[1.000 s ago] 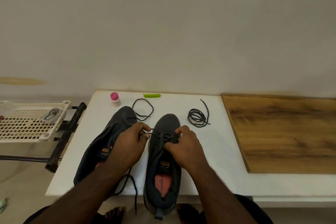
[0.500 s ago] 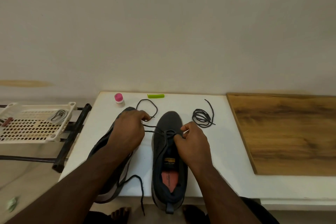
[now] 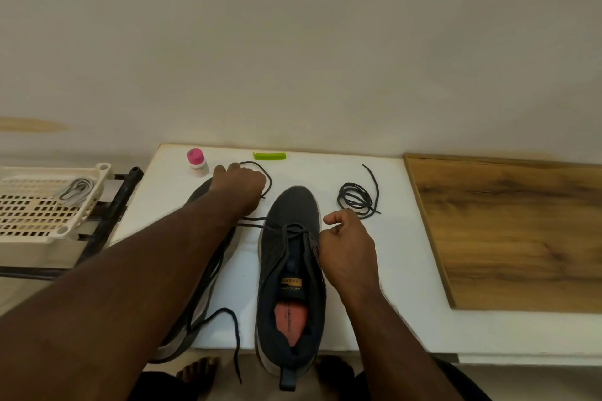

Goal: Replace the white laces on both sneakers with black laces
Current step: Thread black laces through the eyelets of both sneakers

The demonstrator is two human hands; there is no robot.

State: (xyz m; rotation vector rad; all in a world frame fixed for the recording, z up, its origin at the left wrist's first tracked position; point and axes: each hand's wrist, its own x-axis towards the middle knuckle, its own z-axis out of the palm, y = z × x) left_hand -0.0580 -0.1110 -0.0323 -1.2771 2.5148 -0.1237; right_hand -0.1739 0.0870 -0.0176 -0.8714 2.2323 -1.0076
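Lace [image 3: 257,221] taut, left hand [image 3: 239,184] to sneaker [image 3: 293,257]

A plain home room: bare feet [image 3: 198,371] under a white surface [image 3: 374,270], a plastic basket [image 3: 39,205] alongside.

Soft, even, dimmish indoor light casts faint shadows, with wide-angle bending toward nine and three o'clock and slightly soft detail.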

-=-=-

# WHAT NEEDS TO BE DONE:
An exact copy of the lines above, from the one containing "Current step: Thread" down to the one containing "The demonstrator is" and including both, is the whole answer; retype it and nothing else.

# OUTPUT OF THE TASK:
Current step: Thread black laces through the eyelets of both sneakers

The demonstrator is two human hands; there is no robot.

With that, the answer is done.